- • Co-cultured rat hippocampal neurons and astrocytes express high-ouabain-affinity Na+ pumps with, respectively, α3 and α2 catalytic subunits.
- • Low-dose l-glutamate (Glu) and carbachol (CCh) evoked Ca2+ transients in neurons; Glu also evoked small, delayed transients in some astrocytes. Low-dose ATP evoked Ca2+ transients only in astrocytes.
- • Studies with NMDA receptors and metabotropic glutamate receptor (mGluR) blockers revealed that the neuronal Glu-evoked transients were mediated primarily by mGluR5 metabotropic receptors.
- • Pre-incubation with 1–10 nm ouabain (EC50 < 1 nm) augmented neuronal Glu- and CCh-evoked Ca2+ transients; this augmentation was mediated by α3 Na+ pumps and Na+–Ca2+ exchangers.
- • Ouabain pre-incubation also augmented ATP-evoked astrocyte Ca2+ transients mediated by α2 Na+ pumps.
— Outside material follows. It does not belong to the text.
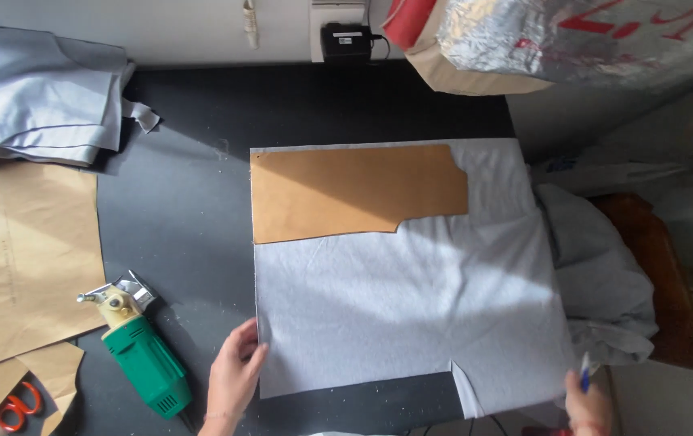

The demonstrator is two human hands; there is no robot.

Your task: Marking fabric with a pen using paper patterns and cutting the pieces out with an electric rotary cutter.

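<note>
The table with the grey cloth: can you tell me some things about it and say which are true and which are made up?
1. A brown paper pattern lies on the grey cloth. True.
2. The left hand touches the cloth's edge. True.
3. The green cutting machine lies on the cloth. False: it lies on the dark table, beside the cloth.
4. The right hand is empty. False: it holds a blue pen.
5. The scissors have blue handles. False: orange.
</note>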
- • Nanomolar ouabain and impaired α3 and α2 Na+ pump activity influence Ca2+ signalling and may thus modulate synaptic transmission in the brain. This could explain the physiological manifestations of α3 and α2 pump mutations and certain mood disorders linked to altered Na+ pump function.
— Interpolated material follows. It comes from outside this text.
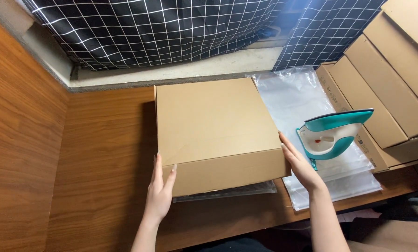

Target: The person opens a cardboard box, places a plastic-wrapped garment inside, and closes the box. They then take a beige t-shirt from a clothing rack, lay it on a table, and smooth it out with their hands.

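On the wooden desk (106,154), left hand (160,193) and right hand (300,163) (both open-fingered) press one cardboard box (213,126).

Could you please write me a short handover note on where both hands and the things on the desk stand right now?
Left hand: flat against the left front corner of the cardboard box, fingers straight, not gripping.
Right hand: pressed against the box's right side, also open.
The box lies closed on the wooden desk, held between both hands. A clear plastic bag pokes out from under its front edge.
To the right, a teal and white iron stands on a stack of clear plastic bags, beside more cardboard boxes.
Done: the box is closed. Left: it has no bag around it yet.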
Abstract Linkage of certain neurological diseases to Na+ pump mutations and some mood disorders to altered Na+ pump function has renewed interest in brain Na+ pumps. We tested nanomolar ouabain on Ca2+ signalling (fura-2) in rat hippocampal neurone–astrocyte co-cultures. The neurones and astrocytes express Na+ pumps with a high-ouabain-affinity catalytic subunit (α3 and α2, respectively); both also express pumps with a ouabain-resistant α1 subunit. Neurones and astrocytes were identified by immunocytochemistry and by stimulation; 3–4 μm l-glutamate (Glu) and 3 μm carbachol (CCh) evoked rapid Ca2+ transients only in neurones, and small, delayed transients in some astrocytes, whereas 0.5–1 μm ATP evoked Ca2+ transients only in astrocytes. Both cell types responded to 5–10 μm Glu or ATP. The signals evoked by 3–4 μm Glu in neurones were markedly inhibited by 3–10 μm MPEP (blocks metabotropic glutamate receptor mGluR5) and 10 μm LY341495 (non-selective mGluR blocker), but not by 80 μm AP5 (NMDA receptor blocker) or by selective block of mGluR1 or mGluR2. Pre-incubation (0.5–10 min) with 1–10 nm ouabain (EC50 < 1 nm) augmented Glu- and CCh-evoked signals in neurones. This augmentation was abolished by a blocker of the Na+–Ca2+ exchanger, SEA0400 (300 nm). Ouabain (3 nm) pre-incubation also augmented 10 μm cyclopiazonic acid plus 10 mm caffeine-evoked release of Ca2+ from the neuronal endoplasmic reticulum (ER). The implication is that nanomolar ouabain inhibits α3 Na+ pumps, increases (local) intracellular Na+, and promotes Na+–Ca2+ exchanger-mediated Ca2+ gain and increased storage in the adjacent ER. Ouabain (3 nm) also increased ER Ca2+ release and enhanced 0.5 μm ATP-evoked transients in astrocytes; these effects were mediated by α2 Na+ pumps. Thus, nanomolar ouabain may strongly influence synaptic transmission in the brain as a result of its actions on the high-ouabain-affinity Na+ pumps in both neurones and astrocytes. The significance of these effects is heightened by the evidence that ouabain is endogenous in mammals.